Pyppeteer, the snake charmer
Or how to remotely control a browser from python.
Puedes leer este artículo también en español aquí.
After years developing software, one of the tasks that I like the most when I get involved in a new project, is to investigate the possible solutions to be used. Thanks to the enormous amount of free software available today, doing so can help you find the most appropriate approach to a problem and sometimes, hopefully, the direct solution. But even if you’re not lucky, I’m sure that along the way you find utilities, libraries, and software that in the future may be useful or at least curious.
That is how I came to pyppeteer, a port of puppeteer to python, looking for information to satisfy part of the requirements of one of the last projects in which I participate in Commite Inc., which consists of extracting and analyzing data from different web pages and apps.
The truth is that it is not precisely an unexplored field in the world of web development, especially with the languages that we usually use in the stack of Commite: python and javascript.

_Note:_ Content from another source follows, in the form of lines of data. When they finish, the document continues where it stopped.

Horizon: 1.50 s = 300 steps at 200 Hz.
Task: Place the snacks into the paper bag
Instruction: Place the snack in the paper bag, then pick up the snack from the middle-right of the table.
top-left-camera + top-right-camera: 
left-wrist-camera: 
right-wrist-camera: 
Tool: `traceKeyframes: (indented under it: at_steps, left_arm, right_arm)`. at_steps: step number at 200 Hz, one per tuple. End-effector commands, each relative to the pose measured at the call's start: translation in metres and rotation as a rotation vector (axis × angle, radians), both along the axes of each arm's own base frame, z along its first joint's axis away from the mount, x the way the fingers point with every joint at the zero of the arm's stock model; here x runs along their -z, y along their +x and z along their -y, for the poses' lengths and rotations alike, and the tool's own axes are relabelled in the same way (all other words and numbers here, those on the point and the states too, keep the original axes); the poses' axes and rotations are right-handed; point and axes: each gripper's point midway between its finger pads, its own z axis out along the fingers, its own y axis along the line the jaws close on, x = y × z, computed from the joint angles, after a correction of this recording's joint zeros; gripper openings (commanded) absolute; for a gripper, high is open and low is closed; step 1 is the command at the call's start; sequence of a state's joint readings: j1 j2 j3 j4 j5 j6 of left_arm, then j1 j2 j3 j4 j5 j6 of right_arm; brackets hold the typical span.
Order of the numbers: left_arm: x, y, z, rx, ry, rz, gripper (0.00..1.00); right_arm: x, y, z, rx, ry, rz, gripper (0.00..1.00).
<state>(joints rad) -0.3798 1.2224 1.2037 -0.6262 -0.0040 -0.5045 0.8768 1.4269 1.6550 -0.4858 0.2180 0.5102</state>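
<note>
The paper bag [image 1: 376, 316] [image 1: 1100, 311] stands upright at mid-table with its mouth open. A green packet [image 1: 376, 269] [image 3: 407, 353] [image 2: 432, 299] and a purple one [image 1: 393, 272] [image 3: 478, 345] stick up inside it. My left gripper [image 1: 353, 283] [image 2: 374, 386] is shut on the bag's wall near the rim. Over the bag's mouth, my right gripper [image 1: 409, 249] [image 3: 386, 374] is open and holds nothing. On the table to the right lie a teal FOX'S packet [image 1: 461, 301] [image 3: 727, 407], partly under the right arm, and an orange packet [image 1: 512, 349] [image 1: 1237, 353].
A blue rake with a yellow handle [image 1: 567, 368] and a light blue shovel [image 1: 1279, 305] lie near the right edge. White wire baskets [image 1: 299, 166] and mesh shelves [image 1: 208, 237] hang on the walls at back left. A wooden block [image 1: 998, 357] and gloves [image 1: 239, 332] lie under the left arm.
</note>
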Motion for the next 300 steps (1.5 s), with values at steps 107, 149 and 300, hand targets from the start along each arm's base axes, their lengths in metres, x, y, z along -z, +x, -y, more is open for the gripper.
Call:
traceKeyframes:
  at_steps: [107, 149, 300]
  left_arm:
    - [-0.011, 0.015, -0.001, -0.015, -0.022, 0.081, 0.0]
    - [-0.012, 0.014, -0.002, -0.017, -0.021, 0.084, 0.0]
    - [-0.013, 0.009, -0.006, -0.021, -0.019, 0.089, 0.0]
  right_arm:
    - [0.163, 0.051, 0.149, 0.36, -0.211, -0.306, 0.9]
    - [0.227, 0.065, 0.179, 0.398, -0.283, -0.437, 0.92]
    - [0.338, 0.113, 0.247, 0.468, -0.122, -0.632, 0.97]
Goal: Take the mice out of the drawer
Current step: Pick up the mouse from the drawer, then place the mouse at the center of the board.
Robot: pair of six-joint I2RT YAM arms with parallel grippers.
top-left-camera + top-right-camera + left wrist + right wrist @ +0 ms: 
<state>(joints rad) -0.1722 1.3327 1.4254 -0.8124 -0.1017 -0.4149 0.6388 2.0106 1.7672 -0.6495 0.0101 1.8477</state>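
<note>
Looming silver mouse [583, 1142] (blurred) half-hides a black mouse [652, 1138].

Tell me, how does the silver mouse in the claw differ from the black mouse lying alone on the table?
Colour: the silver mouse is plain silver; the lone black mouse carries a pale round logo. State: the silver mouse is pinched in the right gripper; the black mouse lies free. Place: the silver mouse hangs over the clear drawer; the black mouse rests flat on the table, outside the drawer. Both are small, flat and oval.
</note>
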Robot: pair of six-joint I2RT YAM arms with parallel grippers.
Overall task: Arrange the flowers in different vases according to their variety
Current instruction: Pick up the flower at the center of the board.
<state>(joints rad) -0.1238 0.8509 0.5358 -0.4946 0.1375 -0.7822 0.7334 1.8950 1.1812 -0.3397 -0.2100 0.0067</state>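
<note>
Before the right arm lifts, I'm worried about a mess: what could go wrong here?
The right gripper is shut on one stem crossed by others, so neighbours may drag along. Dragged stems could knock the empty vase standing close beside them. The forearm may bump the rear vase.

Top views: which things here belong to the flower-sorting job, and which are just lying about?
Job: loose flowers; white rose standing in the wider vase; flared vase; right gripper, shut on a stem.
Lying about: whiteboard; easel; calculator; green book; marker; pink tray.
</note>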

Both languages have a massive amount of projects and libraries available related to web scraping and testing of web applications, so many that it becomes difficult to decide which ones to use.
But returning to the requirements of the project, and in particular, to the extraction of information from different websites, some are very dynamic, some of them are made with React, others with angular and others have parts in javascript with old friend JQuery. All this, a priori, should not be a problem. The problem is that ‘the web’ today is quite complicated, and the data we need can only be found by interacting with the interface or by clicking a button that makes an ajax call to the server. Even a section may only appear if the cursor is placed on an element or worse, the whole structure of the page may be dynamic as in an SPA.
What if we could directly extract the information from a browser and manage it in an automated way? What if we could control the pointer or simulate the entry of data by keyboard?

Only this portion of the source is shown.